* _TASK OBJECTIVE_
A faithful copy of the listing below is needed, one that contains no pictures.

* _AVAILABLE DATA_
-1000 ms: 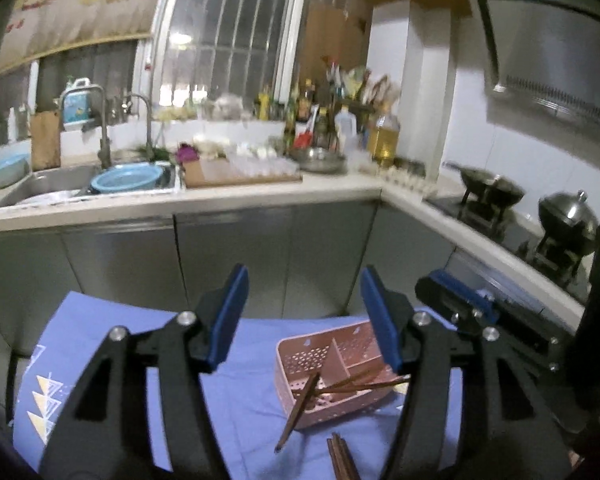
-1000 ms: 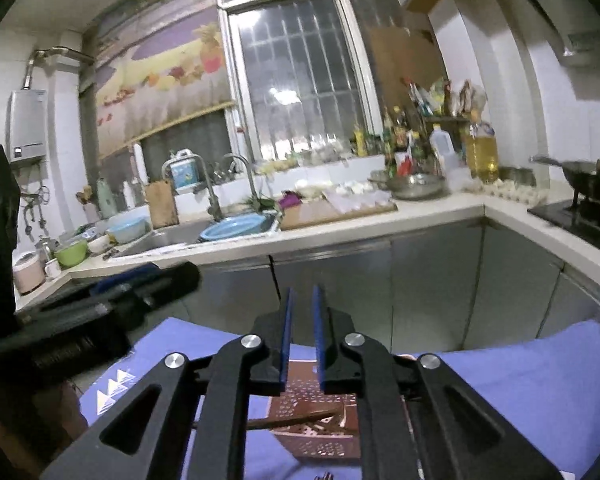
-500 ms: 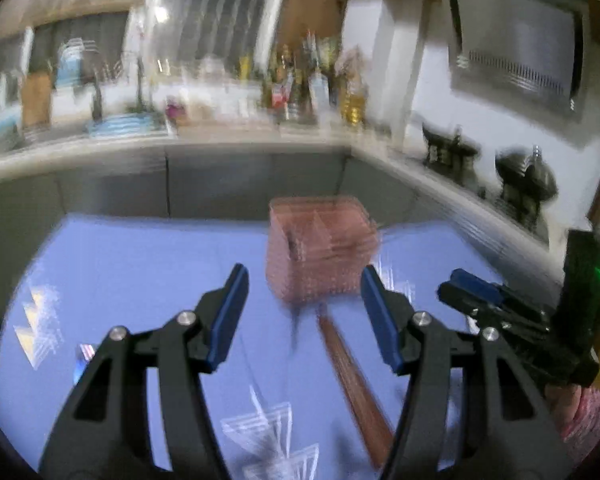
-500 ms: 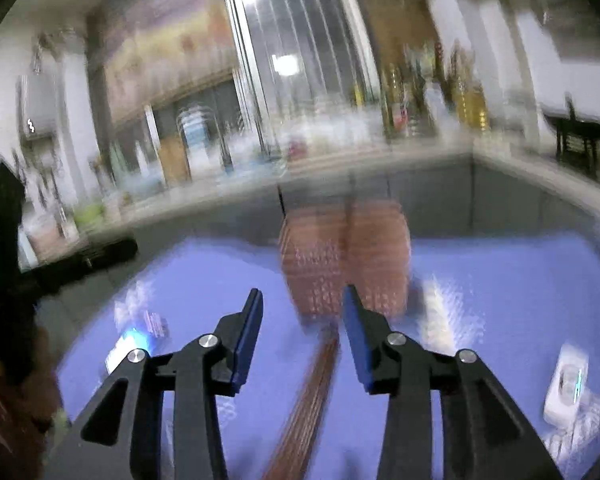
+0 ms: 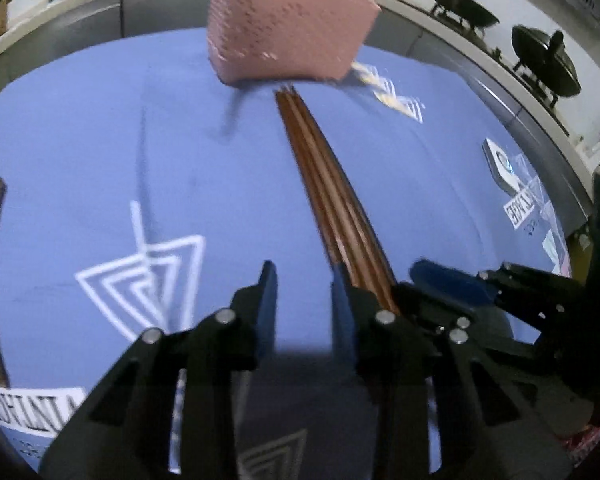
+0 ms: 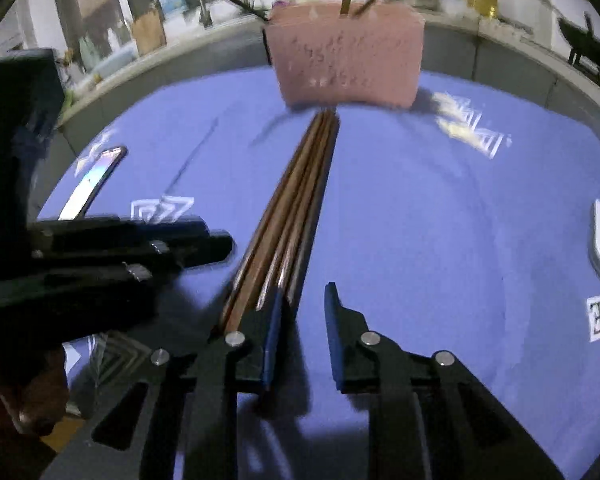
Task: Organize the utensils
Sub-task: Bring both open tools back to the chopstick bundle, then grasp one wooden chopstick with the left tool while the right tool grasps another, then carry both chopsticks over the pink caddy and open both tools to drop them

* _RESULT OF THIS EXERCISE_
-1000 ms: 
-1000 ms: 
-500 ms: 
-500 ms: 
+0 ms: 
+0 ms: 
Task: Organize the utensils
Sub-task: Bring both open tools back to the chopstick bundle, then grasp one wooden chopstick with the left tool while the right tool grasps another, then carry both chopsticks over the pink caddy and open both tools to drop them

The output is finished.